-- Directions for this task --
When counting, include every line of the data that holds "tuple", then state the total alone.

Collected data

━━━━━━━━━━

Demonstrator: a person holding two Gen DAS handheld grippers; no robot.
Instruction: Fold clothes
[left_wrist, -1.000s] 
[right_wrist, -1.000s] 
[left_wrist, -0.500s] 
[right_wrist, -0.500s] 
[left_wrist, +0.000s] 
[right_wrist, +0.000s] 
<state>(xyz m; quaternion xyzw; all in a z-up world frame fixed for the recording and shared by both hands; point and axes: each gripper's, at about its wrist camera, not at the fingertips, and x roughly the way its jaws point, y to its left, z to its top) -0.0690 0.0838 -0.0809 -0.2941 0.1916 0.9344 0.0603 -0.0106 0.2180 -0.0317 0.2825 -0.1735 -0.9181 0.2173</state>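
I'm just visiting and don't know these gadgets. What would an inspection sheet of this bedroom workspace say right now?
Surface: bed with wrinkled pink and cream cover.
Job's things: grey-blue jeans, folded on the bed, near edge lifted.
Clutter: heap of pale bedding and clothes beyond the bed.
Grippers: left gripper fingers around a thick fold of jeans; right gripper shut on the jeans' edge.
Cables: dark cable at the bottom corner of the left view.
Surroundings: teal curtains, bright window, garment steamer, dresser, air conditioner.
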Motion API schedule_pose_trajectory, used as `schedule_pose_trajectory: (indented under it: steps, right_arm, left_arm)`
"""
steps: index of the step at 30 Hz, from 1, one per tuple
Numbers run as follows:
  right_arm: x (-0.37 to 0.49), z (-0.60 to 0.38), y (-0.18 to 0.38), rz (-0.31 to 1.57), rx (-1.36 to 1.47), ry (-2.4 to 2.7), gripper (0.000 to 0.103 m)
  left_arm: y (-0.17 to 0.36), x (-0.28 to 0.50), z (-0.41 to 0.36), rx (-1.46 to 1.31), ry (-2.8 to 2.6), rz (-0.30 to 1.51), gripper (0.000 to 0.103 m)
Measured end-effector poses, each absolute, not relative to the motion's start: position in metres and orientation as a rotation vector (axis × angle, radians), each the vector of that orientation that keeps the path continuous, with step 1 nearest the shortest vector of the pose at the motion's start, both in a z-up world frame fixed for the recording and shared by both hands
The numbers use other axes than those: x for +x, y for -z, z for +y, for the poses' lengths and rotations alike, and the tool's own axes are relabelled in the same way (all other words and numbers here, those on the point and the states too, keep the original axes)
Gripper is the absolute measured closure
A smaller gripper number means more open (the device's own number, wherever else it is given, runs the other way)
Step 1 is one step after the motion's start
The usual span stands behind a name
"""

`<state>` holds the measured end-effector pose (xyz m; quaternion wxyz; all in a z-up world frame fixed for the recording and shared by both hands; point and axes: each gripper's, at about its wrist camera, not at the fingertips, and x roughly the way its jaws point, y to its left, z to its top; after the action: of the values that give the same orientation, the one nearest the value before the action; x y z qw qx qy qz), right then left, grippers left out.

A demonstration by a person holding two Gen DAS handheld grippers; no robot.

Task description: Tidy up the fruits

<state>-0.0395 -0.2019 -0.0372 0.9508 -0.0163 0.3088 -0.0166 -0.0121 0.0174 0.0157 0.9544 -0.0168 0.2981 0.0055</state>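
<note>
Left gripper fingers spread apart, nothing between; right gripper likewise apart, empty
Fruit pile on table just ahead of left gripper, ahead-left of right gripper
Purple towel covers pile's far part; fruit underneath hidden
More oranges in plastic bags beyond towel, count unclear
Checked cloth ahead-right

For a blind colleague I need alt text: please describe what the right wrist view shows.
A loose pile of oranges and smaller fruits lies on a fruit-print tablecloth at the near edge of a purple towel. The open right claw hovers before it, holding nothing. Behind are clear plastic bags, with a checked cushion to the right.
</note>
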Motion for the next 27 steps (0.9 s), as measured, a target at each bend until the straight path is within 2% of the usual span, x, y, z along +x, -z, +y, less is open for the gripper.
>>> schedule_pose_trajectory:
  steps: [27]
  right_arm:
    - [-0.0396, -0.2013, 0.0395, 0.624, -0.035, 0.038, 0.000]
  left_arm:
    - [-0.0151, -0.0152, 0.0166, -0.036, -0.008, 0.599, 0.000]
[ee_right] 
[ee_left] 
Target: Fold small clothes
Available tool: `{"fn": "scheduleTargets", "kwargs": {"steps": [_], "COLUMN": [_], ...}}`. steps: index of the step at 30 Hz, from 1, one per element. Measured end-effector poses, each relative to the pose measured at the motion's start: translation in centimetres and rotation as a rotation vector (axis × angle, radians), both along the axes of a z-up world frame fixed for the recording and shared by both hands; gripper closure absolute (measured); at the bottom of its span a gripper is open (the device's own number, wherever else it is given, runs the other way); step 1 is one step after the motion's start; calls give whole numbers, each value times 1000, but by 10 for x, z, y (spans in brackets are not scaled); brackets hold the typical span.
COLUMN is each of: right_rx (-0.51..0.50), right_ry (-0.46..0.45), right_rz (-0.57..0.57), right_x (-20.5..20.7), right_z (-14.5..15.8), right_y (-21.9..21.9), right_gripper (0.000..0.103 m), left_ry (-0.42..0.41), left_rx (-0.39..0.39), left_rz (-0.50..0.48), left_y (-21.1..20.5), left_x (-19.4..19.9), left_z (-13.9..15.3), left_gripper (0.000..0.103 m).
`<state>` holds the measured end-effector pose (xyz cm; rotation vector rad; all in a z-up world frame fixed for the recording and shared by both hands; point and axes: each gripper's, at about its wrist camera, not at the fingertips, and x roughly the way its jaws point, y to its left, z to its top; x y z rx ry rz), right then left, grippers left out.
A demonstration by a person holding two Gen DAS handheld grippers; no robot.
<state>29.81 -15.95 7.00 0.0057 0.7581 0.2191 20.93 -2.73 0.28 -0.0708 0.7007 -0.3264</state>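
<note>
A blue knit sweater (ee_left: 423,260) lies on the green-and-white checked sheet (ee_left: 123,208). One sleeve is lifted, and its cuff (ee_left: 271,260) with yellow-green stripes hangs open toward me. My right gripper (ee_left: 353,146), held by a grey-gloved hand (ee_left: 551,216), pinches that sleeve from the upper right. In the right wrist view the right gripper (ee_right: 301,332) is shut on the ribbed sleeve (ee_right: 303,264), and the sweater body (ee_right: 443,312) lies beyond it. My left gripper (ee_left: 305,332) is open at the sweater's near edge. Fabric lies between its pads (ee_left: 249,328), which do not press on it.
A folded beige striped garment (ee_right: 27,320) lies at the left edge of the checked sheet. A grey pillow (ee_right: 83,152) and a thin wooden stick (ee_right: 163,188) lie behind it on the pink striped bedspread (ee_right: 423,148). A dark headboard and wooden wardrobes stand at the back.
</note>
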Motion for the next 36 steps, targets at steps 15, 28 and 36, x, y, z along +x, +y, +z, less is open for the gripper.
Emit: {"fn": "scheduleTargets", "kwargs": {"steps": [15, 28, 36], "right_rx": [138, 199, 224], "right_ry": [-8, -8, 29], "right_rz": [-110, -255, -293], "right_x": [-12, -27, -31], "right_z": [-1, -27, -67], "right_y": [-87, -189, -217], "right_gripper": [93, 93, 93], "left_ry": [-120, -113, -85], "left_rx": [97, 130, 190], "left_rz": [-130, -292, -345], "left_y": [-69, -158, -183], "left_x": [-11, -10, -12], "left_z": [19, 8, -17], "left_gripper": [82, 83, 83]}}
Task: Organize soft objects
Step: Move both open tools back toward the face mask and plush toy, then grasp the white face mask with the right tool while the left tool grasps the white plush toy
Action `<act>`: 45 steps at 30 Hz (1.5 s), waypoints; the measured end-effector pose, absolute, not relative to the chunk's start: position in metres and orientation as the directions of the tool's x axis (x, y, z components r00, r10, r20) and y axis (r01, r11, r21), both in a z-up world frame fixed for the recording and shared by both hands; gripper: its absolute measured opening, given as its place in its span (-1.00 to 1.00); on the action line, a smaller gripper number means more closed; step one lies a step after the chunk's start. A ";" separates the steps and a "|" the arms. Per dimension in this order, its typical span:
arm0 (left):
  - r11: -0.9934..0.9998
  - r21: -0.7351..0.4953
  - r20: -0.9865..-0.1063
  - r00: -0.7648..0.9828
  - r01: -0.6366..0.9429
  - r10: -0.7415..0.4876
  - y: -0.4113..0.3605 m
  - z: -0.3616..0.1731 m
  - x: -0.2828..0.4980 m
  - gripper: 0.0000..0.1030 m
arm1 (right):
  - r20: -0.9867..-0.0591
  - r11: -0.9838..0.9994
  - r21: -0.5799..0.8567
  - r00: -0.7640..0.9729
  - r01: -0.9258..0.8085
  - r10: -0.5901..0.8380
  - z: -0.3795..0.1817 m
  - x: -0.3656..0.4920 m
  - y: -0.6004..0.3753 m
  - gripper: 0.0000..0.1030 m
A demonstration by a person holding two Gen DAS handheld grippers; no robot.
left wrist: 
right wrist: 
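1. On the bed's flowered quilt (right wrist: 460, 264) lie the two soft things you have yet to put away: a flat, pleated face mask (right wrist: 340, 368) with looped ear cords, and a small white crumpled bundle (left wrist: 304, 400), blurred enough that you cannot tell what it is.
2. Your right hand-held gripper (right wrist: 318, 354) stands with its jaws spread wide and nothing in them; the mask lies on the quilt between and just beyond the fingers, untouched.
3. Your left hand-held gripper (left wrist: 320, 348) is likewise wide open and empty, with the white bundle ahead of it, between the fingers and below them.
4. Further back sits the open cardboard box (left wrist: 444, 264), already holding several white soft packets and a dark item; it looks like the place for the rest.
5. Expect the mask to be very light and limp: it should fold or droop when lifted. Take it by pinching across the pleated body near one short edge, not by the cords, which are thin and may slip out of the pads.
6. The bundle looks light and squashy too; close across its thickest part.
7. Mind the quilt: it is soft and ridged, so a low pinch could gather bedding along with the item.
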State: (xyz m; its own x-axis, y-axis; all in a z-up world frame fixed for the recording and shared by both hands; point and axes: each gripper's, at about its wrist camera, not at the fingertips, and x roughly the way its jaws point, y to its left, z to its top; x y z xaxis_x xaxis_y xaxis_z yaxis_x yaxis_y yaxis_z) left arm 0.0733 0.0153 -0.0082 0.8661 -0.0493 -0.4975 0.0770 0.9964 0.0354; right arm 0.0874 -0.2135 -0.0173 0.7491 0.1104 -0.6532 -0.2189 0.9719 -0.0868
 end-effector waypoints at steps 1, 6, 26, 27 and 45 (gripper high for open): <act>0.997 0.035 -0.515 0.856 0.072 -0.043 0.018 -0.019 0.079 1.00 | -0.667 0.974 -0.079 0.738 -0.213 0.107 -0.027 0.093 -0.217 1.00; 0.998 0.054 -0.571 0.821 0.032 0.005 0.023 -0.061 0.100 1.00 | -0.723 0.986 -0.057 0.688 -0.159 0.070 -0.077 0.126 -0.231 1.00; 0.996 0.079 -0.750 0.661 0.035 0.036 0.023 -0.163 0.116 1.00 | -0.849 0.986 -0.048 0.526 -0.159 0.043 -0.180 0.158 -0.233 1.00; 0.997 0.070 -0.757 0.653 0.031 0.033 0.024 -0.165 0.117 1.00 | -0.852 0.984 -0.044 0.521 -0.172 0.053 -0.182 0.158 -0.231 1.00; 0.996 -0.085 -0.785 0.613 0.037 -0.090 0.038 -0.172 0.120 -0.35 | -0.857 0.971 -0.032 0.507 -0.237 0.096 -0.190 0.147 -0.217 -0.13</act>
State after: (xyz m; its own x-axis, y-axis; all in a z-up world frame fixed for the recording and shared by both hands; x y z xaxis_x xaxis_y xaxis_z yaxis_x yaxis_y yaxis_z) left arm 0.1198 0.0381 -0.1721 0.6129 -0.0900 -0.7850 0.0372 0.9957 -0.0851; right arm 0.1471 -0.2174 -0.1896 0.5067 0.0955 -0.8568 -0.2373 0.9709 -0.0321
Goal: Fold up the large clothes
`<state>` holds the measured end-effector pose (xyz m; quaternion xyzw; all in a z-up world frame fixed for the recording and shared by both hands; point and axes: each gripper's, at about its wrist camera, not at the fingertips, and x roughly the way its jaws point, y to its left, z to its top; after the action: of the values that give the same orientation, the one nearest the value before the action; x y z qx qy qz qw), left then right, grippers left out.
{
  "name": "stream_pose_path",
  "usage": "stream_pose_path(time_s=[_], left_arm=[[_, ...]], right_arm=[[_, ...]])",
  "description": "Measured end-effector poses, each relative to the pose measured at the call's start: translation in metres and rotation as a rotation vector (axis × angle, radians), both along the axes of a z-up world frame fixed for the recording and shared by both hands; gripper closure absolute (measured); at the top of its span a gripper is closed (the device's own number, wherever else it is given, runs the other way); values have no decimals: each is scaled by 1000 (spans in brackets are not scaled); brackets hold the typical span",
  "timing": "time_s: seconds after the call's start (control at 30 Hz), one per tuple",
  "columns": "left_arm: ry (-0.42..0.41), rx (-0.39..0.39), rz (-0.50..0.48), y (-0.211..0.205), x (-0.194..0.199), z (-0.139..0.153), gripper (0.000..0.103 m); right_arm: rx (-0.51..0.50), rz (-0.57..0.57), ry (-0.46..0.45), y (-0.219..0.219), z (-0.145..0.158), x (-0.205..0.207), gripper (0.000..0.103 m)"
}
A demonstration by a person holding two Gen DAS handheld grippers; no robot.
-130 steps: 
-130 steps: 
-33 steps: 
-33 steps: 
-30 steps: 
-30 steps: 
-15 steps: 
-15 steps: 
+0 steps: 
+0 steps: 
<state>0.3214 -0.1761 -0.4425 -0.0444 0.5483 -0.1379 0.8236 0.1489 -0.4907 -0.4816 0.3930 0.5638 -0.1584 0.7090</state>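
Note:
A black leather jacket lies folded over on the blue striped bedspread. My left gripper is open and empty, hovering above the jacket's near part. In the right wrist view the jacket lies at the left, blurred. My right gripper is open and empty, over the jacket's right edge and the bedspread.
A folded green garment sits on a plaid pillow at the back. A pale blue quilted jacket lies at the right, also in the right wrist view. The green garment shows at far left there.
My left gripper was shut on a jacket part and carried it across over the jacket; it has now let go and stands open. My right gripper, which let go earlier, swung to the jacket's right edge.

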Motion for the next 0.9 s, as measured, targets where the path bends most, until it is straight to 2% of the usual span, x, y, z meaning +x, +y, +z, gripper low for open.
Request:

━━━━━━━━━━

-- Task output --
2